RECORD SET ::

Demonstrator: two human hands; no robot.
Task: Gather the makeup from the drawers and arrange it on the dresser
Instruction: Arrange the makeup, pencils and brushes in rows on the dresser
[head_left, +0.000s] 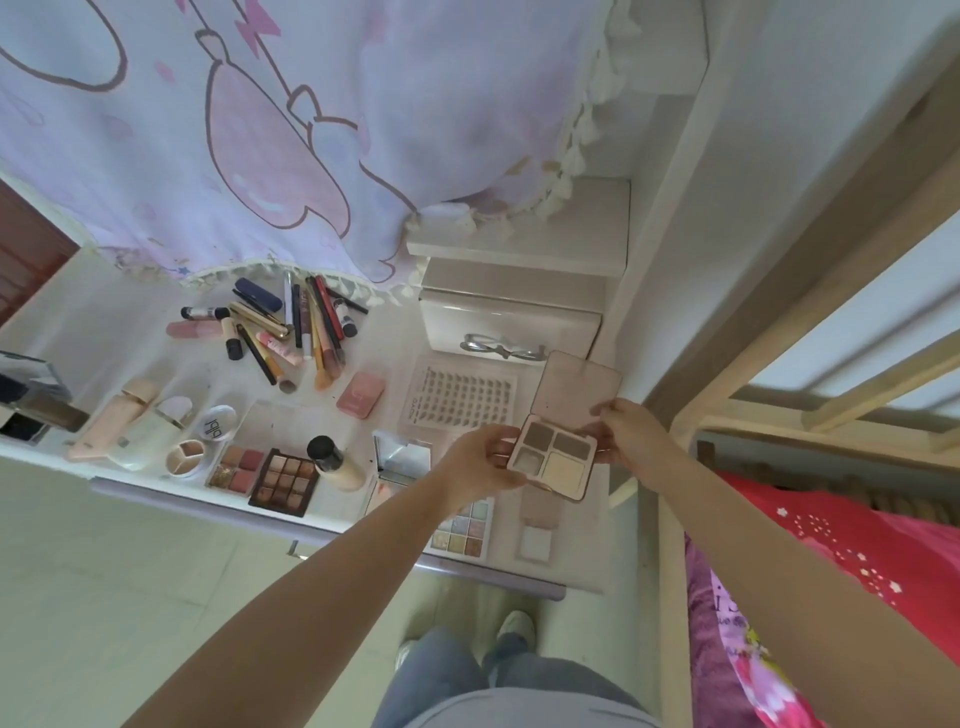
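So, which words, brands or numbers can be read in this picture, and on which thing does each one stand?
"pipl", as far as it can be read: on the lid of the round jar.
"MOYO", uncertain: on the left edge of the lash card.
An embossed mark on the pink compact: too faint to read.
Print on the tubes and pencils: too small to read.
The quad palette in both hands: no text visible.

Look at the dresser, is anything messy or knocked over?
Yes. The pencils, brushes and tubes at the back lie criss-crossed in a jumbled heap, not in a row. The foundation bottle lies tipped on its side beside the brown palette. Nothing looks spilled or broken. Both hands hold the open four-pan palette.
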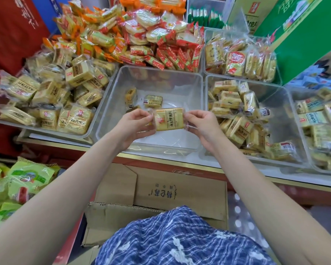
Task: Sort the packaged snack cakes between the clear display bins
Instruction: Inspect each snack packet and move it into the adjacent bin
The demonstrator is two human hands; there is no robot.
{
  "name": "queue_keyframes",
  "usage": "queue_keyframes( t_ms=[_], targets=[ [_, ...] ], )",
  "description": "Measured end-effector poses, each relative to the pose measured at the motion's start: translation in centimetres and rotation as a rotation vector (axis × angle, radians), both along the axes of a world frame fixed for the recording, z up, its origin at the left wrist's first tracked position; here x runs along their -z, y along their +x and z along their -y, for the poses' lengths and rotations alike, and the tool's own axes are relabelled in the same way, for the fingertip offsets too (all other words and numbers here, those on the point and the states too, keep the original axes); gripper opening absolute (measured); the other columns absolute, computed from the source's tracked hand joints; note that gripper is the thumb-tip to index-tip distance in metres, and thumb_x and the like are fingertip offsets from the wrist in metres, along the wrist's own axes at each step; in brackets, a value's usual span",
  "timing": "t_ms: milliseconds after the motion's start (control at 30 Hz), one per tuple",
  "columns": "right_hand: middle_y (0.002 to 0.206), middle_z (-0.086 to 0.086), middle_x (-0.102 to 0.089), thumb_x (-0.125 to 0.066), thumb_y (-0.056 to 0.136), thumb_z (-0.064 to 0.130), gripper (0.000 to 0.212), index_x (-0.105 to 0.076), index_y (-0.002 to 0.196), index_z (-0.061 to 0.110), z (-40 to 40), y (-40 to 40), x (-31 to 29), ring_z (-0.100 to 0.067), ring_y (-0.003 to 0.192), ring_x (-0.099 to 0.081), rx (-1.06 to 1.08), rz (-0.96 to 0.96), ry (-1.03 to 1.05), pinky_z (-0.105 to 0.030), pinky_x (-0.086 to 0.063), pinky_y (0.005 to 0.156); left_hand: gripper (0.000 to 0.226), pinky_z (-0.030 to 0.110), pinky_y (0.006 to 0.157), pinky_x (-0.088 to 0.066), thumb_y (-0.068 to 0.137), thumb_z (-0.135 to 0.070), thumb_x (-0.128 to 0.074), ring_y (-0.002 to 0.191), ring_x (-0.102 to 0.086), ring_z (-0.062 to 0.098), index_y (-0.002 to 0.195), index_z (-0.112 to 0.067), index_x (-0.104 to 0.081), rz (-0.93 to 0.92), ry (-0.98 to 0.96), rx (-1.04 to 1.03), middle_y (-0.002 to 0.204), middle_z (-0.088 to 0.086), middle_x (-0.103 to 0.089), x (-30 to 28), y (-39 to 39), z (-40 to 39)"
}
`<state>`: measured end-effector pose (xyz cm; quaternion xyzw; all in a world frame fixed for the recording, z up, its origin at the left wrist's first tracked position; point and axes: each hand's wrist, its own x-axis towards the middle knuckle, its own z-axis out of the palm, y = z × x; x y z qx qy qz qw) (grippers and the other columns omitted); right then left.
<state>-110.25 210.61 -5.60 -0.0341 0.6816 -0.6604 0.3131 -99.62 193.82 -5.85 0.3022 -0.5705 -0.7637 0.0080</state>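
I hold one yellow packaged snack cake (169,119) flat over the middle clear bin (180,77). My left hand (135,124) pinches the wrapper's left end, and my right hand (203,124) pinches its right end. Lower in that middle bin lie a few more yellow cakes (153,101). The left clear bin (46,129) is heaped with larger yellow cake packs (78,74). The right clear bin (287,92) holds several small yellow cakes (237,129).
Behind the bins are piles of orange-wrapped snacks (96,35) and red-wrapped snacks (161,44), and another clear bin (241,60) of yellow packs. A green carton (304,35) stands at the back right. Below the counter sit a cardboard box (161,194) and green snack bags (23,180).
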Motion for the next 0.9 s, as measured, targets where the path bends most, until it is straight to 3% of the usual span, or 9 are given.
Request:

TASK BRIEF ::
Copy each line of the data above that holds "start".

SOLUTION ::
  "description": "Measured end-effector poses, each relative to the pose measured at the motion's start: translation in centimetres and rotation as a rotation vector (axis × angle, radians), both along the axes of a world frame fixed for the recording, z up, its origin at the left wrist's first tracked position; here x runs along their -z, y along their +x and z along their -y, for the poses' lengths and rotations alike, and the tool's own axes are relabelled in the same way, for the fingertip offsets too (all other words and numbers here, those on the point and the states too, keep the original axes); gripper opening absolute (measured); the other columns absolute, computed from the source's tracked hand joints; note that gripper is the thumb-tip to index-tip distance in metres, and thumb_x and the like are fingertip offsets from the wrist in metres, along the wrist's own axes at each step; in brackets, a value's usual span",
  "timing": "t_ms: milliseconds after the motion's start (control at 30 Hz), one per tuple",

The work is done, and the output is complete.